### ASSIGNED TASK
Exactly as written, reproduce the lines from the beginning of the data through the line containing "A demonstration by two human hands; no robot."; the pictures are not reproduced.

### COLLECTED DATA
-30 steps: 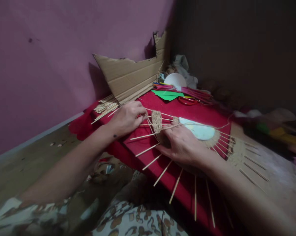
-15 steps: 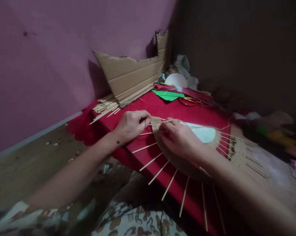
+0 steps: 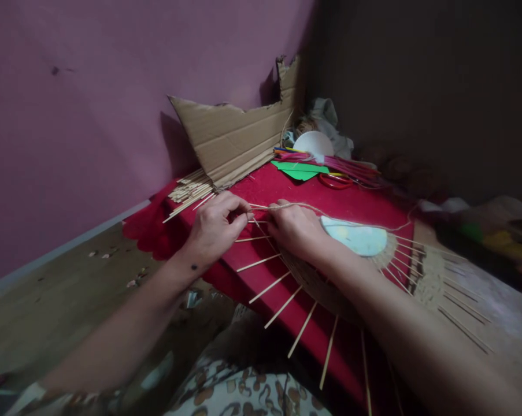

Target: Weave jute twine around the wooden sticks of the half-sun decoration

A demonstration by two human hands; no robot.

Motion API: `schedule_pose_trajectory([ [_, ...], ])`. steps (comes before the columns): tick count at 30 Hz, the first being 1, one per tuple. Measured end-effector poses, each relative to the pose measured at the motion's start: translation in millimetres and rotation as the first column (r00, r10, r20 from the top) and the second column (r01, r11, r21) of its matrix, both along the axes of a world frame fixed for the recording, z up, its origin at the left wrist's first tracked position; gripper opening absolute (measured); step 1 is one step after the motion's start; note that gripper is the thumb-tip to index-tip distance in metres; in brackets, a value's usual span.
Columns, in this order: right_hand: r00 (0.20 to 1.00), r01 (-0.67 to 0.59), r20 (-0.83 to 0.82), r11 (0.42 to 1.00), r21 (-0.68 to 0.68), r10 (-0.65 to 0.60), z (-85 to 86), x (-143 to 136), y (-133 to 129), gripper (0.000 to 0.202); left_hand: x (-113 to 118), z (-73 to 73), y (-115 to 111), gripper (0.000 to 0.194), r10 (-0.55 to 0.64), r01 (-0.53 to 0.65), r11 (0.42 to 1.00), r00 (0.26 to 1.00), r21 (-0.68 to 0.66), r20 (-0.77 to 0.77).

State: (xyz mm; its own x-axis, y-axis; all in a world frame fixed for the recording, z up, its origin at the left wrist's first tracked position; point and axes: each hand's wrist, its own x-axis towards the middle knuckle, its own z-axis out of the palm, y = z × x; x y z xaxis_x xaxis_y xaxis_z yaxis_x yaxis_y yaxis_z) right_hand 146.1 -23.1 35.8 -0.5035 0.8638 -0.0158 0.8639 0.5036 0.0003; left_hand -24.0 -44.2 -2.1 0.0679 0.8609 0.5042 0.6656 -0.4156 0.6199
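Note:
Thin sticks fan out from a half-round woven piece [image 3: 319, 289] on the red cloth. At the piece's left end, my left hand [image 3: 219, 222] pinches the twine between thumb and fingers. My right hand [image 3: 293, 225] lies over the woven band, its fingers curled round the band and sticks, hiding the band's end. From my hands the twine [image 3: 351, 222] runs right across the cloth. A pale blue half disc [image 3: 356, 236] sits at the inner middle, and woven band [image 3: 429, 277] shows again at the right.
Torn cardboard [image 3: 239, 136] leans on the purple wall beside a bundle of loose sticks [image 3: 191, 189]. Behind the work lie green paper [image 3: 302, 170], pink strips [image 3: 347, 165], red-handled scissors [image 3: 335, 182] and a white disc [image 3: 313, 143]. The red cloth [image 3: 261, 182] hangs over the table edge.
My left hand has moved left and slightly down, away from the woven band, with the twine in its fingers. My right hand has shifted left over the band's end. The view has shifted slightly.

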Motion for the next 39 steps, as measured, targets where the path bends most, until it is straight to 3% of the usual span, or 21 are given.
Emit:
schedule_pose_trajectory([
  [6, 0.995, -0.078, 0.062, 0.996, 0.038, 0.076, -0.9, 0, 4, 0.023, -7, -8.4, -10, 0.012, 0.092, -0.094, 0.996, 0.991, -0.013, -0.099],
  [10, 0.998, -0.058, 0.043, 0.997, 0.048, 0.056, -0.6, 2, 2, 0.022, -8, -11.8, -10, 0.011, 0.123, -0.126, 0.992, 0.982, -0.013, -0.141],
  [25, 1.0, -0.017, 0.013, 1.0, 0.017, 0.017, -0.8, 9, -1, 0.028, -12, 0.5, -10, 0.014, 0.107, -0.133, 0.981, 0.978, -0.141, -0.18],
  [31, 0.999, -0.045, 0.016, 0.998, 0.034, 0.045, -1.5, 12, -1, 0.025, -18, 6.2, -4, 0.015, -0.018, -0.024, 0.976, 0.982, -0.218, -0.188],
  [36, 0.997, -0.074, 0.02, 0.996, 0.058, 0.072, -1.8, 14, -1, 0.021, -24, 10.1, 0, 0.02, -0.09, 0.027, 0.933, 0.983, -0.358, -0.161],
  [39, 0.996, -0.088, 0.019, 0.995, 0.054, 0.087, -1.6, 15, 0, 0.019, -30, 11.1, 7, 0.021, -0.175, 0.116, 0.906, 0.978, -0.406, -0.113],
])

### PROBLEM SOLUTION
-30 steps: 
-15 steps: 
+0 steps: 

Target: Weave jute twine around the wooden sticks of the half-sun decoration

A demonstration by two human hands; no robot.

There's no more to this exercise.